How American participation will change Unesco, though, is still a matter of speculation. In his speech on Sept. 12, Mr. Bush looked forward.

"As a symbol of our commitment to human dignity, the United States will return to Unesco," he said. "This organization has been reformed, and America will participate fully in its mission to advance human rights and tolerance and learning."

Yet while his words echoed those drafted by American officials in 1945 for the preamble of Unesco's constitution, they also illustrated both the vastness and the vagueness of the mandate of an organization that, by United Nations standards, is small and poorly financed.

"Unesco is not a financing institution," Mr. Matsuura said. "It is more of a think tank. It should be measured by its programs and ideas."

Thus, because people represent Unesco's main capital, 60 percent of its annual $272 million budget goes to administration, and it is also vulnerable to bad management at the top. For the United States, the crisis peaked between 1975 and 1987 when, as director general, Amadou Mahtar M'Bow of Senegal politicized Unesco, notably by promoting a "new world information order" — something Western governments viewed as a move to crush press freedom.

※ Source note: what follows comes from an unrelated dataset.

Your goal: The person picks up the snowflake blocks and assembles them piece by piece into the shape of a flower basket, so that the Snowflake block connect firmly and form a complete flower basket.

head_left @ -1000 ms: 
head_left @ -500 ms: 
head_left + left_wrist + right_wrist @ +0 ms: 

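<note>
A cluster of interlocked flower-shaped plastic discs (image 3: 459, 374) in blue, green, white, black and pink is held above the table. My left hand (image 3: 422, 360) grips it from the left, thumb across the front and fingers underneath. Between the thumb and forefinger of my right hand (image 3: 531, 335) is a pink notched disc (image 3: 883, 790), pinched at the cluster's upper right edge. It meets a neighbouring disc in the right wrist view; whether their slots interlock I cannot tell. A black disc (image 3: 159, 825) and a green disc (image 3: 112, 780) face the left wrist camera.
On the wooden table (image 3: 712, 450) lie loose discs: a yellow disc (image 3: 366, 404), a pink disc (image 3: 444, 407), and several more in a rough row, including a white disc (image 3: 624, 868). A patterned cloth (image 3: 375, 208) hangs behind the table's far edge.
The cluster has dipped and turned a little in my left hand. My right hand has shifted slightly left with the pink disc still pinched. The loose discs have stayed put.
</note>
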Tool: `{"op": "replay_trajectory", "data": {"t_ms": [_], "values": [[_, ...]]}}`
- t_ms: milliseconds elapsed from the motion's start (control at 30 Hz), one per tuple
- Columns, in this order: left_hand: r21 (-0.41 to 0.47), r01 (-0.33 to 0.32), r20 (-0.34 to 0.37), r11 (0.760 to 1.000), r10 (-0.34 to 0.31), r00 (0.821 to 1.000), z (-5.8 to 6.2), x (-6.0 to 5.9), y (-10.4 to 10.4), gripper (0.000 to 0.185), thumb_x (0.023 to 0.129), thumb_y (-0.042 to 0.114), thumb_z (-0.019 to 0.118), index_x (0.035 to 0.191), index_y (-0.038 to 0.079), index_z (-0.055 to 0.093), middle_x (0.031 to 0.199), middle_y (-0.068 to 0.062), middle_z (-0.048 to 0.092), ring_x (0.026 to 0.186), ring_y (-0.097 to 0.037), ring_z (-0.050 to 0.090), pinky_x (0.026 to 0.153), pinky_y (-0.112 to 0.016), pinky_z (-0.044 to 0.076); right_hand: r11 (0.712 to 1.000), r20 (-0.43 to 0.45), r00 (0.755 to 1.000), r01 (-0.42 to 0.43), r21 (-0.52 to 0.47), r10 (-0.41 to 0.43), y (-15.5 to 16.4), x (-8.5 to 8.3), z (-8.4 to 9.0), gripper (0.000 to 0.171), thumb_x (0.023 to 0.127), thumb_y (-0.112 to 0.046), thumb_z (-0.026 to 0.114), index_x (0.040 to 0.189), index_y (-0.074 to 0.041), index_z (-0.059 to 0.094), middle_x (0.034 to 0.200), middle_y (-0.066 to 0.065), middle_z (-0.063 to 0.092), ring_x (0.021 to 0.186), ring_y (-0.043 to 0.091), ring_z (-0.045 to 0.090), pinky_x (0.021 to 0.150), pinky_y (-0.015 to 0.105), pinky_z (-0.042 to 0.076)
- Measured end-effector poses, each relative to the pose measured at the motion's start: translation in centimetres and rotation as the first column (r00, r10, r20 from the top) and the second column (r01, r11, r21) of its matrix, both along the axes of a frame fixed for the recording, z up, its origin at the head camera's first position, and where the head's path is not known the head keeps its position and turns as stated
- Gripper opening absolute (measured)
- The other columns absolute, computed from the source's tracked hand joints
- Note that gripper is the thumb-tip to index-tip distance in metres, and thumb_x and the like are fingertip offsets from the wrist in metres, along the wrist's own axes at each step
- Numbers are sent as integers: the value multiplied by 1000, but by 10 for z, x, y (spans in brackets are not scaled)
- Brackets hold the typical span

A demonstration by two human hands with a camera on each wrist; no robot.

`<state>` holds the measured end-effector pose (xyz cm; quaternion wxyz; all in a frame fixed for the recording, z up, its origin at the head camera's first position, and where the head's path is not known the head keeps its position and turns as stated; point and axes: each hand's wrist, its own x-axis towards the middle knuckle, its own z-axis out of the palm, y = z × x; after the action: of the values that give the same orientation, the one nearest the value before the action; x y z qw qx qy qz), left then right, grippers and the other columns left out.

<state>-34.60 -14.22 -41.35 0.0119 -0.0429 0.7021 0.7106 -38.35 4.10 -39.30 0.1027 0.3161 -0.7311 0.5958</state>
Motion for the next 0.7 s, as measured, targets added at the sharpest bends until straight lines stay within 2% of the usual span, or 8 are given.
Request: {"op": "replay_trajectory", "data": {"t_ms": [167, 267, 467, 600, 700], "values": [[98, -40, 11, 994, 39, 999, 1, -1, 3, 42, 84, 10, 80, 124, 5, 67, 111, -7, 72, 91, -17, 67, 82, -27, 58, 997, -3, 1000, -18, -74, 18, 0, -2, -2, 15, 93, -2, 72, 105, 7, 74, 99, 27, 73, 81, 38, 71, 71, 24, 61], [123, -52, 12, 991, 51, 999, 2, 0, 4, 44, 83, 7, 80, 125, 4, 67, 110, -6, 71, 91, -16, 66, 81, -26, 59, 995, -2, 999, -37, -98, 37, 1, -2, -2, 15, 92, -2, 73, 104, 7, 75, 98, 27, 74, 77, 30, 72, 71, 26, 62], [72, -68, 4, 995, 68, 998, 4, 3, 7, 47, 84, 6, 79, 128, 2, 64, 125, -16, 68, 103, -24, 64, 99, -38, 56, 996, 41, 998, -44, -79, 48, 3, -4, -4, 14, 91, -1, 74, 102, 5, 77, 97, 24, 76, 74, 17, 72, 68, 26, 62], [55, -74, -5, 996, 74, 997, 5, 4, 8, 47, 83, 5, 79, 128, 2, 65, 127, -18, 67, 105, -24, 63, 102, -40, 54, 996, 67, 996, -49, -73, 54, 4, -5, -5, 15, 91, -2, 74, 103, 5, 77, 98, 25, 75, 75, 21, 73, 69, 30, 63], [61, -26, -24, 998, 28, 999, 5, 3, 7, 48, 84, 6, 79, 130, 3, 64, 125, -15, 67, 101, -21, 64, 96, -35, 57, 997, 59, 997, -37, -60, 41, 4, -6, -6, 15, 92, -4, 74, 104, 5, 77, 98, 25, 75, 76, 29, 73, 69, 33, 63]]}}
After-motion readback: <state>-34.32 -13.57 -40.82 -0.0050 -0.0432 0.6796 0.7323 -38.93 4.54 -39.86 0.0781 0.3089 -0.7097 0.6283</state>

His successor, Federico Mayor of Spain, abandoned this program and, with the end of the cold war, distanced the organization from its previous anti-Western grandstanding. He tried to woo the United States back to the fold and was encouraged when Britain, which also walked out in 1984, resumed its seat here in 1997. But by the time Mr. Mayor retired in 1999, he was being criticized by Western governments for mismanagement.

"It was in very bad shape," Mr. Matsuura said of the organization he inherited. "In terms of management, it was much worse that I anticipated. My predecessor had around 30 special advisers, 5 of them very powerful. They were described as consultants, but they were more powerful than the assistant directors general. They had personal ties to the director general, they were totally loyal to the director general, but not necessarily to the organization."

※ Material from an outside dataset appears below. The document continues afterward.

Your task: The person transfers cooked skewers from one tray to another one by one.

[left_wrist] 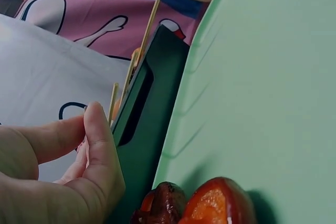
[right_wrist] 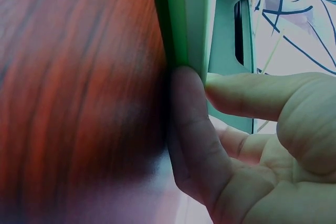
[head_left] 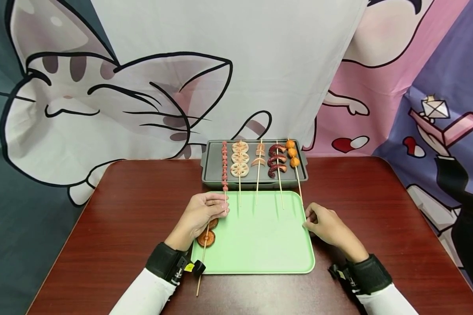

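Observation:
A pale green tray (head_left: pixel 260 245) lies on the dark red table, with a dark grill pan (head_left: pixel 213 173) just behind it. Several skewers rest across the pan, their sticks reaching over the green tray. My left hand (head_left: pixel 223 209) pinches the stick end of the leftmost one, a skewer of small red pieces (head_left: pixel 224 166); in the left wrist view the thumb (left_wrist: pixel 97 129) curls beside a stick. Under that hand a mushroom skewer (head_left: pixel 206 238) lies on the tray's left edge. My right hand (head_left: pixel 306 221) pinches the tray's right rim (right_wrist: pixel 191 35).
On the pan also lie a lotus root skewer (head_left: pixel 239 158), a pale pink skewer (head_left: pixel 259 156), a dark curled skewer (head_left: pixel 277 161) and an orange ball skewer (head_left: pixel 292 153). A cartoon-print cloth (head_left: pixel 142 87) hangs behind the table (head_left: pixel 122 218).

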`<state>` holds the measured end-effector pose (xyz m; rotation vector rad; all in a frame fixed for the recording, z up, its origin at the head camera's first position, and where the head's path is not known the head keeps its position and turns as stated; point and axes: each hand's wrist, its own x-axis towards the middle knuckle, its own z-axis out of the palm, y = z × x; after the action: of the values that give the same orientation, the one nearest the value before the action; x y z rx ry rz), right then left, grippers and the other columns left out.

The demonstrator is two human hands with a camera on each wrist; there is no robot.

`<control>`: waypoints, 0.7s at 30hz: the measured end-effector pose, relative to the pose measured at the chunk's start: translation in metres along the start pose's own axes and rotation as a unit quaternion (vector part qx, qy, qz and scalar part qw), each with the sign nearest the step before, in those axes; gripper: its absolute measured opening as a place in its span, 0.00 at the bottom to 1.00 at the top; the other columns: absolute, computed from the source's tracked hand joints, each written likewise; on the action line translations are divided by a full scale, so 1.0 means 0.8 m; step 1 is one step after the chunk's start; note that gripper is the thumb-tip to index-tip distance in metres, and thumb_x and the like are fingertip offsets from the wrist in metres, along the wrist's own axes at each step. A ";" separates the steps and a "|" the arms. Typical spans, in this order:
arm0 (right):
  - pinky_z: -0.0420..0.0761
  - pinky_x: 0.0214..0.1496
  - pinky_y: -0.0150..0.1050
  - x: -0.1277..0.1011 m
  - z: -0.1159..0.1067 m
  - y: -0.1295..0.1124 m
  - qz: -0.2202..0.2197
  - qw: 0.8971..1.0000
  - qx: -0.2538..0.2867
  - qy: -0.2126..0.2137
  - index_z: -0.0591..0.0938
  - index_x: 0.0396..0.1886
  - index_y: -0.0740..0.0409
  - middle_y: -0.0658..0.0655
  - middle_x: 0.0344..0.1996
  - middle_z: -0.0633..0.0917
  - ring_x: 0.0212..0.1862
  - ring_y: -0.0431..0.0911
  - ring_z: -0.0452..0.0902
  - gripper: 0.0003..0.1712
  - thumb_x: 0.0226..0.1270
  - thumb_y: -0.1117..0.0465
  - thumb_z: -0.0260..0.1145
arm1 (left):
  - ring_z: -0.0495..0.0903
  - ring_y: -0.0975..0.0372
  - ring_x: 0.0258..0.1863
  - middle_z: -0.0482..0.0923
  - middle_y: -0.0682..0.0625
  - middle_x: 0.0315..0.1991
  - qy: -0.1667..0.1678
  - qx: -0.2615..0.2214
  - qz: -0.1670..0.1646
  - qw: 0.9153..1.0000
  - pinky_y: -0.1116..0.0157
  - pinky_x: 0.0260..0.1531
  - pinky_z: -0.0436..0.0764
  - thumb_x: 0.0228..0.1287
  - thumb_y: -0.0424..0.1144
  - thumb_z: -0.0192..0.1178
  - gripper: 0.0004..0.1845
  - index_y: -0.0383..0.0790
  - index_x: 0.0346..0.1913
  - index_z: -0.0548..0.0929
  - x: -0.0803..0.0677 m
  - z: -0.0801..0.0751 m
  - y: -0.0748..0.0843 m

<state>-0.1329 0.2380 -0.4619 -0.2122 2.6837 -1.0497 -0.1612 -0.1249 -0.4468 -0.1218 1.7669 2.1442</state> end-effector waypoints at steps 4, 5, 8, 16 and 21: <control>0.84 0.30 0.35 0.000 0.000 0.000 -0.006 1.000 -0.004 0.000 0.76 0.41 0.63 0.55 0.30 0.82 0.27 0.42 0.82 0.07 0.68 0.69 0.67 | 0.88 0.64 0.32 0.86 0.47 0.36 -0.004 0.010 0.006 1.000 0.71 0.35 0.89 0.67 0.17 0.59 0.21 0.14 0.62 0.73 -0.002 -0.001 0.001; 0.84 0.31 0.35 0.000 0.000 0.000 -0.006 1.000 -0.005 0.001 0.76 0.41 0.63 0.54 0.30 0.82 0.27 0.42 0.81 0.07 0.68 0.69 0.67 | 0.89 0.64 0.31 0.87 0.47 0.36 -0.005 0.012 0.007 1.000 0.71 0.35 0.89 0.67 0.17 0.60 0.21 0.14 0.62 0.73 -0.002 -0.001 0.001; 0.83 0.31 0.35 0.000 -0.001 0.000 -0.008 1.000 -0.009 0.002 0.76 0.41 0.62 0.54 0.30 0.82 0.27 0.41 0.81 0.07 0.68 0.69 0.66 | 0.88 0.64 0.31 0.87 0.45 0.36 -0.009 0.026 0.008 1.000 0.70 0.35 0.89 0.66 0.18 0.61 0.22 0.13 0.61 0.73 -0.004 -0.001 0.002; 0.83 0.31 0.36 0.000 -0.001 0.000 -0.006 1.000 -0.006 0.003 0.76 0.41 0.63 0.54 0.29 0.82 0.28 0.42 0.81 0.07 0.68 0.69 0.67 | 0.87 0.62 0.29 0.83 0.40 0.35 -0.022 0.073 0.009 0.997 0.68 0.34 0.90 0.64 0.17 0.61 0.18 0.14 0.56 0.75 -0.016 0.000 0.002; 0.83 0.31 0.36 0.000 0.000 0.001 -0.004 1.000 -0.002 0.001 0.76 0.41 0.63 0.54 0.30 0.83 0.28 0.42 0.82 0.08 0.68 0.69 0.67 | 0.87 0.62 0.30 0.81 0.40 0.34 -0.033 0.099 0.013 0.994 0.68 0.35 0.90 0.62 0.17 0.60 0.17 0.14 0.54 0.75 -0.025 0.000 0.003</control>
<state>-0.1330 0.2387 -0.4629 -0.2226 2.6885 -1.0481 -0.1431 -0.1296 -0.4384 0.0233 1.9388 1.9544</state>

Mr. Matsuura said he immediately relocated the special advisers to the basement and, since they were on one-year contracts, all have now left. Senior staff members also numbered 200, 90 more than the approved limit. He brought this number below 110 by demoting some officials and encouraging others to leave. "About 20 had been given last-minute promotions," he said. "I formed an evaluation committee which concluded that none deserved promotion."

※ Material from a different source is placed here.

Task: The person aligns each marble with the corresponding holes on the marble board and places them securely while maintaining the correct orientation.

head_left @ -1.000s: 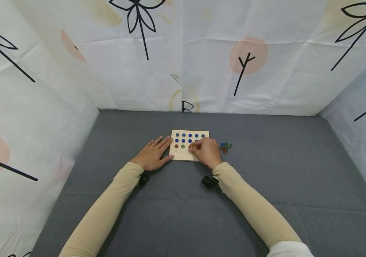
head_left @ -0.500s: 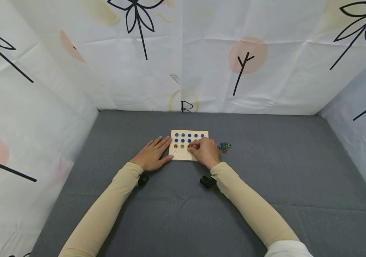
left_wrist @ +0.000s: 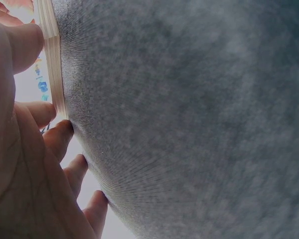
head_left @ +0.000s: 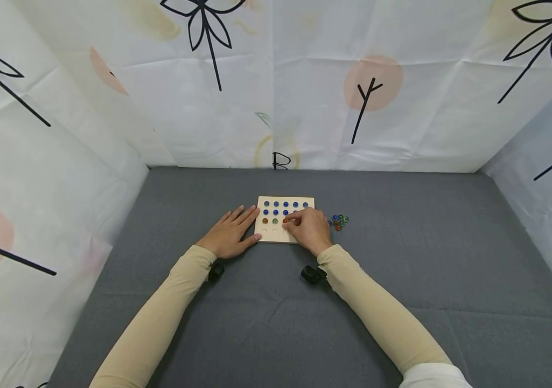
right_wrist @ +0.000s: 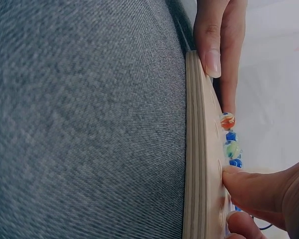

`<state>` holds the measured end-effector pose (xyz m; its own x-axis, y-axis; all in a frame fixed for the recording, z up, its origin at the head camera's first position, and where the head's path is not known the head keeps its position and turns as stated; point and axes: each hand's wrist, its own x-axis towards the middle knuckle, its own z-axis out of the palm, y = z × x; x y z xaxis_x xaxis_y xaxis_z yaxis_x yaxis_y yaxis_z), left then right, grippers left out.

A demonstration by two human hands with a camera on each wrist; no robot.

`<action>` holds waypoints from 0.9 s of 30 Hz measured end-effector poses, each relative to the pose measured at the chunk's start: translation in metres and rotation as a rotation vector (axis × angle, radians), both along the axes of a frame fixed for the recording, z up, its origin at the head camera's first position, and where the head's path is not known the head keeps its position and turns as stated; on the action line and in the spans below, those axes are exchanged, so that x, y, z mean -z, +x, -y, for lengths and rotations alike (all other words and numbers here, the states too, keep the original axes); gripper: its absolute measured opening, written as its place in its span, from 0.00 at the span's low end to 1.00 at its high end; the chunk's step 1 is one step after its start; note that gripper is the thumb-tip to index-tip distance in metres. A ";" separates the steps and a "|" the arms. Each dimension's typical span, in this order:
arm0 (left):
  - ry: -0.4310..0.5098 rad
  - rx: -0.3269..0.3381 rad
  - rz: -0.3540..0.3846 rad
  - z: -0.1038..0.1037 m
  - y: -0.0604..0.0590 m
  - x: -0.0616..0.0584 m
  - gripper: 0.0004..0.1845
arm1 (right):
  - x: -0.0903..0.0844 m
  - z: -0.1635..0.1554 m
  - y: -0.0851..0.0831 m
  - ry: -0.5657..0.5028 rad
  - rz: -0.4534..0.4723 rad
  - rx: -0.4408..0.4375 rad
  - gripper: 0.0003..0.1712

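Note:
A pale wooden board (head_left: 270, 237) with rows of shallow hollows lies on the table. Blue marbles (head_left: 276, 203) sit in its two far rows; the third row starts with an orange marble (head_left: 265, 221) and a green marble (head_left: 275, 221). My left hand (head_left: 229, 235) lies with fingers spread, thumb and fingertips touching the board's left edge. Over the board, my right hand (head_left: 311, 230) pinches another orange marble (head_left: 285, 220) at the third row's third hollow. In the right wrist view its thumb (right_wrist: 251, 186) is right at the board's surface, and the fingers hide that marble.
Several loose marbles (head_left: 339, 222), blue, green and orange, lie in a cluster on the grey cloth (head_left: 402, 242) just right of the board. White patterned fabric (head_left: 305, 108) stands behind and at both sides of the table.
Hardly anything differs: the right hand has shifted very slightly left with the view and keeps its fingers at the same hollow. The left hand stays in place on the board's edge.

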<state>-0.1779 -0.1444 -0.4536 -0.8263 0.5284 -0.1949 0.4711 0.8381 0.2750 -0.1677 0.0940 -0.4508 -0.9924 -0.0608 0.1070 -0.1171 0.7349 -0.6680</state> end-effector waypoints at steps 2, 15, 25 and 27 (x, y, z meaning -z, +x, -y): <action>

The shake-up prompted protests, with one group of middle-ranking officials organizing a 10-day hunger strike early in 2000. "But I didn't give in," Mr. Matsuura added.

Some governments even approached him to defend the positions of officials who had been demoted. But he insisted that recruitment would now take place through what he called "a transparent and democratic process."

Among new senior staff members are Pierre Sané, former secretary general of Amnesty International; Sir John Daniel, former head of Britain's Open University; and Abdul Waheed Khan, former rector of Indira Gandhi Open University in India. By next year, when the United States should have completed its re-entry process, which includes a payment of $60 million, Americans will also be sought for recruitment.

But now Mr. Matsuura wants to draw attention to what Unesco is doing in the field, notably its work in promoting literacy, scientific exchanges, press freedom and protection of cultural heritage.

"We need to produce concrete and visible results," he said. "We organize seminars, but that is not enough. We have to be present in education, bioethics, cultural diversity and intercultural dialogue."